* **AIM OF THE EXERCISE**
Repeat the data exactly. Pictures stay out.

* **SOURCE MATERIAL**
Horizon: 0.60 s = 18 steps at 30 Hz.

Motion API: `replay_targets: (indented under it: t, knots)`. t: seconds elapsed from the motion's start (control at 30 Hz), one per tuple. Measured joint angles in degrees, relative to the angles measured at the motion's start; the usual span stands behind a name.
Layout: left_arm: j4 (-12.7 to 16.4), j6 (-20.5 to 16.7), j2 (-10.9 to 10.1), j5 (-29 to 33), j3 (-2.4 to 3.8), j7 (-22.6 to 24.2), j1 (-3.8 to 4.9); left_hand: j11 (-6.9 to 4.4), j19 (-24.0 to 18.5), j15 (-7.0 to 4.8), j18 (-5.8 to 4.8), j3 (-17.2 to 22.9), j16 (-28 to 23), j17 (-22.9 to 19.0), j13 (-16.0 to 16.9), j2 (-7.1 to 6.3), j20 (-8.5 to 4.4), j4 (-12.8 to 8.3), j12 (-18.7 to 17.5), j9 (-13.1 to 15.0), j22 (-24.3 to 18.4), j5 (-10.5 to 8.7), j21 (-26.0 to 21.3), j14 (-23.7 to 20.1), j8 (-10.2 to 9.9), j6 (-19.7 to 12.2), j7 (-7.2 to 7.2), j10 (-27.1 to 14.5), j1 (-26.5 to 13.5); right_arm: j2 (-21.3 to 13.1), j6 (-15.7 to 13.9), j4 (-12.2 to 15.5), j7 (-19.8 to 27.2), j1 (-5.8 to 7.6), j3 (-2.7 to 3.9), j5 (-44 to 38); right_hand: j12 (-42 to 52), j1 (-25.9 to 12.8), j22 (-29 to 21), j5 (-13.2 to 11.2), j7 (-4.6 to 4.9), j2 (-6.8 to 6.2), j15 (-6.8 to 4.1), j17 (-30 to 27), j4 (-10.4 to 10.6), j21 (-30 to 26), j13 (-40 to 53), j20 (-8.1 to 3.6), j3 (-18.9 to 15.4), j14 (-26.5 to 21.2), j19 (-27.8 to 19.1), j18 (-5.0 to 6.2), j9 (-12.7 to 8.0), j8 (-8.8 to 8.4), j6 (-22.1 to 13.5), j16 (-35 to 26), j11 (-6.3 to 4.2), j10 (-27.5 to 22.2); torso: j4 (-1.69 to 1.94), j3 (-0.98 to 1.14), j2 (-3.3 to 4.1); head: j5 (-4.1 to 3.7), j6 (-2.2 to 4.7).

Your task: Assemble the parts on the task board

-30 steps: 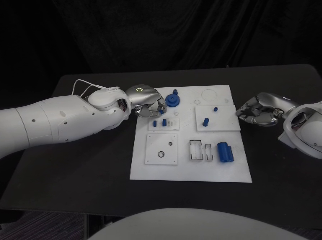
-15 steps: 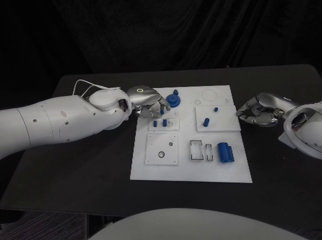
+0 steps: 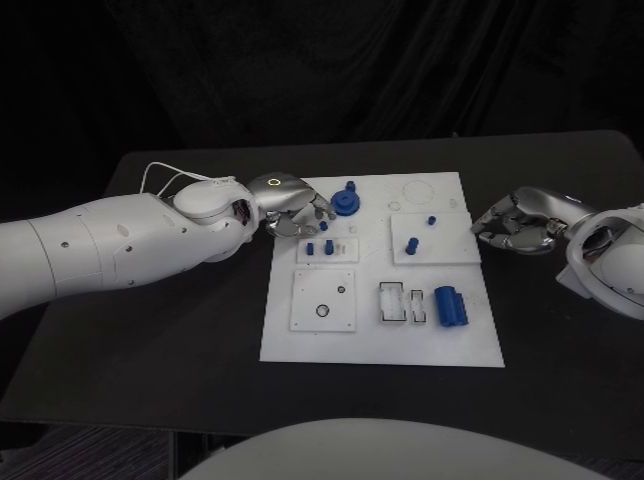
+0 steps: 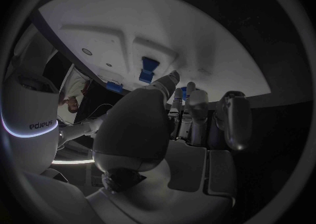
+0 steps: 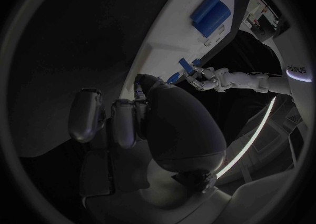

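The white task board (image 3: pixel 381 343) lies mid-table. My left hand (image 3: pixel 291 204) hovers over the board's upper left corner, beside a blue gear-like part (image 3: pixel 348 203). In the left wrist view its fingertips (image 4: pixel 187 95) pinch what looks like a small blue peg (image 4: pixel 179 94). Two short blue pegs (image 3: pixel 318 246) stand in the plate just below that hand. My right hand (image 3: pixel 515 229) rests on the table off the board's right edge, its fingers curled in with nothing seen in them. A blue block (image 3: pixel 451 305) sits at the lower right of the board.
Two more blue pegs (image 3: pixel 413 241) stand in the upper right plate. A plate with a round hole (image 3: pixel 324 300) and a slotted holder (image 3: pixel 393 301) lie lower on the board. Black table (image 3: pixel 149 330) surrounds the board on all sides.
My left hand has drawn slightly back to the left, away from the gear-like part. The right hand has stayed put.
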Motion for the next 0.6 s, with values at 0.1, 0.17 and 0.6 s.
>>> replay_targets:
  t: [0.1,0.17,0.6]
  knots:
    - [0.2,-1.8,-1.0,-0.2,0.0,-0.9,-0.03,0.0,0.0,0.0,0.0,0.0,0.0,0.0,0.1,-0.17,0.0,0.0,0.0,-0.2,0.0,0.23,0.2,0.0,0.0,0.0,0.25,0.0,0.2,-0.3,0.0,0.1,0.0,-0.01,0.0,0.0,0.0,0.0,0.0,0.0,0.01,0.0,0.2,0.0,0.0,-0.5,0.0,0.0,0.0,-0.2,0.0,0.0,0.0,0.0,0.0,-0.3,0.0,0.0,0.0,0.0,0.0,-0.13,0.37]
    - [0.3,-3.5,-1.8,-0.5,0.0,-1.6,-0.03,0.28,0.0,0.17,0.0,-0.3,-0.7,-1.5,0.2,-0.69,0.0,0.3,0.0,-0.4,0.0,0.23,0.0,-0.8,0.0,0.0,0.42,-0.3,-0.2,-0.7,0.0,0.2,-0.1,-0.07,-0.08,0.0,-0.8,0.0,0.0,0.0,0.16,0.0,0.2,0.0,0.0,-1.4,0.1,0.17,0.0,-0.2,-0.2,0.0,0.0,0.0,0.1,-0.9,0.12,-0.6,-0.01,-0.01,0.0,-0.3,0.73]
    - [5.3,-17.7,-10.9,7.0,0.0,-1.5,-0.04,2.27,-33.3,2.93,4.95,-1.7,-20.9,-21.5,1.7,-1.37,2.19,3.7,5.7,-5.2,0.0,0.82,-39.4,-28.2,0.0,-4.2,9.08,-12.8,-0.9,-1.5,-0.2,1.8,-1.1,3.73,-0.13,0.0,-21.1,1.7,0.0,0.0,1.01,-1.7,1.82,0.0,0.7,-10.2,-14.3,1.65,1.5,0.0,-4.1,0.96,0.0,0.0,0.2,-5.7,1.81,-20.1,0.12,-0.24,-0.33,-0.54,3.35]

* **EXERCISE RESPONSE**
Horizon: 0.60 s = 18 steps at 30 Hz.

Motion API: `replay_targets: (indented under it: t, knots)`. t: seconds elapsed from the motion's start (control at 30 Hz), one per tuple. Measured joint angles in degrees, relative to the angles measured at the motion's start; the usual span stands behind a name.
Layout: left_arm: j4 (-12.7 to 16.4), j6 (-20.5 to 16.7), j2 (-10.9 to 10.1), j5 (-29 to 33), j3 (-2.4 to 3.8), j7 (-22.6 to 24.2), j1 (-3.8 to 4.9); left_hand: j11 (-6.9 to 4.4), j19 (-24.0 to 18.5), j15 (-7.0 to 4.8), j18 (-5.8 to 4.8), j3 (-17.2 to 22.9), j16 (-28 to 23), j17 (-22.9 to 19.0), j13 (-16.0 to 16.9), j2 (-7.1 to 6.3), j20 (-8.5 to 4.4), j4 (-12.8 to 8.3), j12 (-18.7 to 17.5), j9 (-13.1 to 15.0), j22 (-24.3 to 18.4), j5 (-10.5 to 8.7), j21 (-26.0 to 21.3), j14 (-23.7 to 20.1), j8 (-10.2 to 9.9), j6 (-19.7 to 12.2), j7 (-7.2 to 7.2), j10 (-27.1 to 14.5), j1 (-26.5 to 13.5); right_arm: j2 (-21.3 to 13.1), j6 (-15.7 to 13.9), j4 (-12.2 to 15.5), j7 (-19.8 to 27.2), j1 (-5.8 to 7.6), j3 (-2.7 to 3.9), j5 (-44 to 38); right_hand: j12 (-42 to 52), j1 (-25.9 to 12.8), j22 (-29 to 21), j5 (-13.2 to 11.2), j7 (-4.6 to 4.9), j2 (-6.8 to 6.2), j15 (-6.8 to 4.1), j17 (-30 to 27), j4 (-10.4 to 10.6), j21 (-30 to 26), j13 (-40 to 53), j20 (-8.1 to 3.6), j3 (-18.9 to 15.4), j14 (-26.5 to 21.2), j19 (-27.8 to 19.1), j18 (-5.0 to 6.2), j9 (-12.7 to 8.0), j8 (-8.8 to 8.4), j6 (-22.1 to 13.5), j16 (-35 to 26), j11 (-6.3 to 4.2), j10 (-27.5 to 22.2); torso: j4 (-1.69 to 1.94), j3 (-0.98 to 1.14), j2 (-3.3 to 4.1); head: j5 (-4.1 to 3.7), j6 (-2.2 to 4.7).

Your task: Assemble the parts on the task board

-30 steps: 
-15 steps: 
+0 steps: 
+0 steps: 
+0 steps: 

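The white task board (image 3: pixel 381 343) lies mid-table. My left hand (image 3: pixel 291 204) hovers over the board's upper left corner, beside a blue gear-like part (image 3: pixel 348 203). In the left wrist view its fingertips (image 4: pixel 187 95) pinch what looks like a small blue peg (image 4: pixel 179 94). Two short blue pegs (image 3: pixel 318 246) stand in the plate just below that hand. My right hand (image 3: pixel 515 229) rests on the table off the board's right edge, its fingers curled in with nothing seen in them. A blue block (image 3: pixel 451 305) sits at the lower right of the board.
Two more blue pegs (image 3: pixel 413 241) stand in the upper right plate. A plate with a round hole (image 3: pixel 324 300) and a slotted holder (image 3: pixel 393 301) lie lower on the board. Black table (image 3: pixel 149 330) surrounds the board on all sides.
My left hand has drawn slightly back to the left, away from the gear-like part. The right hand has stayed put.
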Motion for the next 0.6 s, with values at 0.1, 0.17 and 0.6 s.
>>> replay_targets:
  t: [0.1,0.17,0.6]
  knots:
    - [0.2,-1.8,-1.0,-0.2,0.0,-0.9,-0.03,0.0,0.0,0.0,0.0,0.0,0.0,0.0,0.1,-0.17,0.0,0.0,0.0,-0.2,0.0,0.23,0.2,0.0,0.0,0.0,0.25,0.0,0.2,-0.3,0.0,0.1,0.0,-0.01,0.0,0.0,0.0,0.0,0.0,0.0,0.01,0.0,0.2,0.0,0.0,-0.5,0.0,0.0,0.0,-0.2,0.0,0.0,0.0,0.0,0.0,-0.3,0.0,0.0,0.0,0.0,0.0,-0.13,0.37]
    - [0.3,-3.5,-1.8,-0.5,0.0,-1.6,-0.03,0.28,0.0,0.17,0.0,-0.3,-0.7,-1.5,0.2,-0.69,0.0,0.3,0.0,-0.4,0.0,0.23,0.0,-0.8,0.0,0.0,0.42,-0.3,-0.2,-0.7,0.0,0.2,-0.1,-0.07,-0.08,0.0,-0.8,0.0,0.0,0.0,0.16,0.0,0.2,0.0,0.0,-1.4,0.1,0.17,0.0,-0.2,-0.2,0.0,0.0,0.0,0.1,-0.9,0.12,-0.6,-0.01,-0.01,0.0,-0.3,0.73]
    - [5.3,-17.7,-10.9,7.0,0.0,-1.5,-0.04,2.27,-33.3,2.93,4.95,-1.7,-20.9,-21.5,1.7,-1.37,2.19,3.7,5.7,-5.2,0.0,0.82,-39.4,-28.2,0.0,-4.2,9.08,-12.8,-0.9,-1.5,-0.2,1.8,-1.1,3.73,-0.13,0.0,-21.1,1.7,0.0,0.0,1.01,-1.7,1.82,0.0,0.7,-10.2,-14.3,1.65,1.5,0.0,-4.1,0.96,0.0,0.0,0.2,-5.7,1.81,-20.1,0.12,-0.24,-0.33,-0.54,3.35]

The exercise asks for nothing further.